In practice, when working with a significant number of occurrence years and noticing, as in our example, a break in the data triangle (i.e., claims occurring in more recent years do not develop in the same way as those in previous years), the development factors are estimated from the most recent years.

We, therefore, work with the following data triangle, consisting of $n$ occurrence years and $n$ development years.

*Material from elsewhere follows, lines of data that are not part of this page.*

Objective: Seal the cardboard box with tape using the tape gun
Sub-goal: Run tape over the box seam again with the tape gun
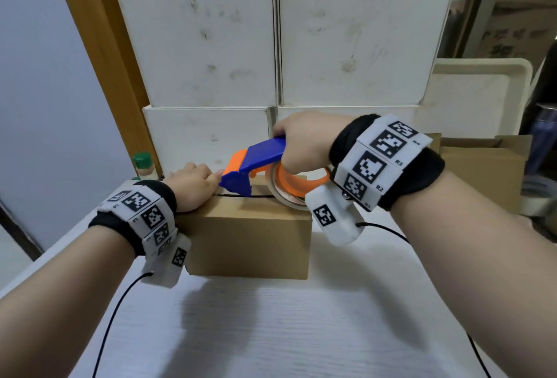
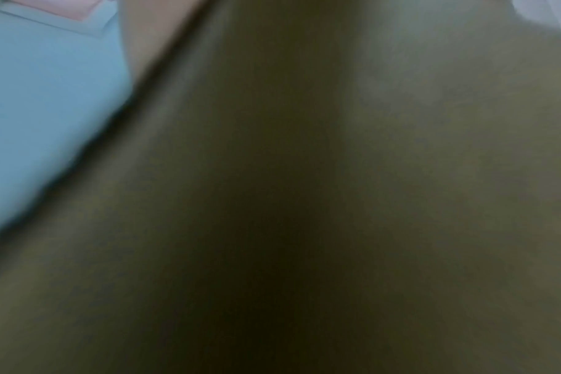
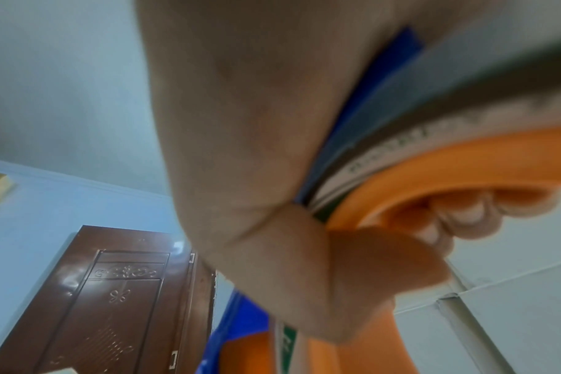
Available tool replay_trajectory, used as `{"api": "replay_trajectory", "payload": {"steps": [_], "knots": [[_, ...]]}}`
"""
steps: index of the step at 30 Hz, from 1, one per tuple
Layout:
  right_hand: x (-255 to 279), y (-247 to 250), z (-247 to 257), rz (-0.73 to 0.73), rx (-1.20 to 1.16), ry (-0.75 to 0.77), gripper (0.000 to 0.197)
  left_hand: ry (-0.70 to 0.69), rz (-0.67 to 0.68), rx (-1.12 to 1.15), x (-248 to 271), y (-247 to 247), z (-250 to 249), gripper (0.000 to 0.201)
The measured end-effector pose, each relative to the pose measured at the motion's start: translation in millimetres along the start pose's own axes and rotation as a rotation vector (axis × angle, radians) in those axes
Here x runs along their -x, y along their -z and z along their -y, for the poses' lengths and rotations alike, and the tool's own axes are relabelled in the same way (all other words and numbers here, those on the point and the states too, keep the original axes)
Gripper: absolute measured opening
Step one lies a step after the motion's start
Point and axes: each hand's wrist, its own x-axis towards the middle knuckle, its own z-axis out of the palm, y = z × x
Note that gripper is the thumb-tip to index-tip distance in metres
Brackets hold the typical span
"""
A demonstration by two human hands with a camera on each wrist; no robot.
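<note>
On top of the cardboard box [image 1: 250,236], at centre of the white surface [image 1: 271,332], we have the tape gun [image 1: 256,163] laid down, its blue nose at the 9 o'clock end of the lid. Our right hand [image 1: 307,139] wraps the gun's handle, fingers curled through the orange hub in the right wrist view, a firm grip. Our left hand [image 1: 193,186] rests curled on the box's 9 o'clock top edge, knuckles just beside the nose; whether it pinches the tape end, we cannot tell. The flap seam shows as a dark line under the gun, and we see no laid strip along it. We judge this the start of the run: the seam toward 3 o'clock remains to be taped, then cut.
</note>
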Motion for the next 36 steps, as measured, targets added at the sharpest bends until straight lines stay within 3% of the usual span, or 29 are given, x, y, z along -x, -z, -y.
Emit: {"api": "replay_trajectory", "payload": {"steps": [3, 7, 15, 18, 22, 36], "knots": [[1, 0, -2, 0.006, 0.005, -0.026, 0.032, 0.015, -0.098, 0.034, 0, 3, -15, 0.039], [6, 1, -6, 0.013, 0.009, -0.040, 0.033, -0.059, -0.166, 0.244, -6, 1, -22, 0.035], [3, 0, -3, 0.007, -0.012, -0.030, 0.032, -0.096, -0.093, 0.307, -4, 2, -21, 0.023], [2, 0, 0, 0.019, -0.011, -0.021, 0.032, -0.115, -0.050, 0.273, -6, -2, -20, 0.021], [3, 1, -1, 0.013, -0.008, -0.011, 0.030, -0.119, -0.091, 0.201, -8, -12, -17, 0.019], [12, 5, -3, 0.035, 0.031, -0.013, 0.034, -0.182, -0.070, -0.041, 0, -10, -22, 0.040]]}}
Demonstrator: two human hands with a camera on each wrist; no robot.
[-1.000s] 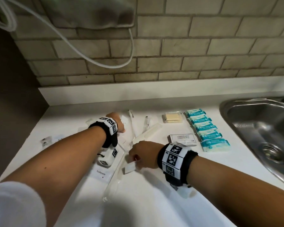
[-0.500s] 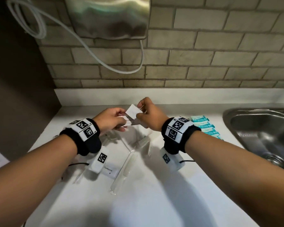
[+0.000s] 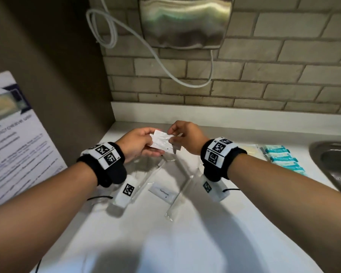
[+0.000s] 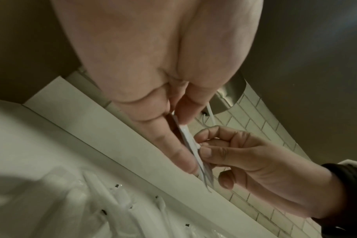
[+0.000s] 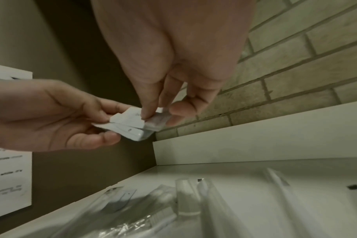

\[ \left( \begin{array}{cccccccccc} \cline{7-10} & C_{11} & C_{12} & \ldots & C_{1,n-m} & \vline & C_{1,n-m+1} & \ldots & C_{1,n-1} & C_{1n} \\ & C_{21} & C_{22} & \ldots & C_{2,n-m} & \vline & C_{2,n-m+1} & \ldots & C_{2,n-1} & \\ & \vdots & \vdots & & \vdots & \vline & \vdots & \rotatebox{45}{...} & & \\ & C_{m1} & C_{m2} & \ldots & C_{m,n-m} & \vline & C_{m,n-m+1} & & & \\ \cline{2-5} \vline & C_{m+1,1} & C_{m+1,2} & \ldots & C_{m+1,n-m} & & & & & \\ \vline & \vdots & \vdots & \rotatebox{45}{...} & & & & & & \\ \vline & C_{n-1,1} & C_{n-1,2} & & & & & & & \\ \vline & C_{n1} & & & & & & & & \end{array} \right) \]

We assume that the first $m$ occurrence years form one block, meaning they have a similar development pattern, and the last $n-m$ years form another block with a different development pattern from the first block.

We use the Chain Ladder method to obtain ultimate claims amounts. Therefore, we consider that the data satisfies the three assumptions H1-H2-H3. The estimators $\hat{\lambda}_k$ of $\lambda_k$ and $\hat{\sigma}_k^2$ of $\sigma_k^2$ will have the same form as before but will differ depending on $k$: - For $k$ ranging from $1$ to $n-m-1$, the coefficients are calculated from the most recent occurrence years, i.e., from $m+1$ to $n$. - For $k$ ranging from $n-m$ to $n-1$, the coefficients are calculated as before, from occurrence years $1$ to $m$.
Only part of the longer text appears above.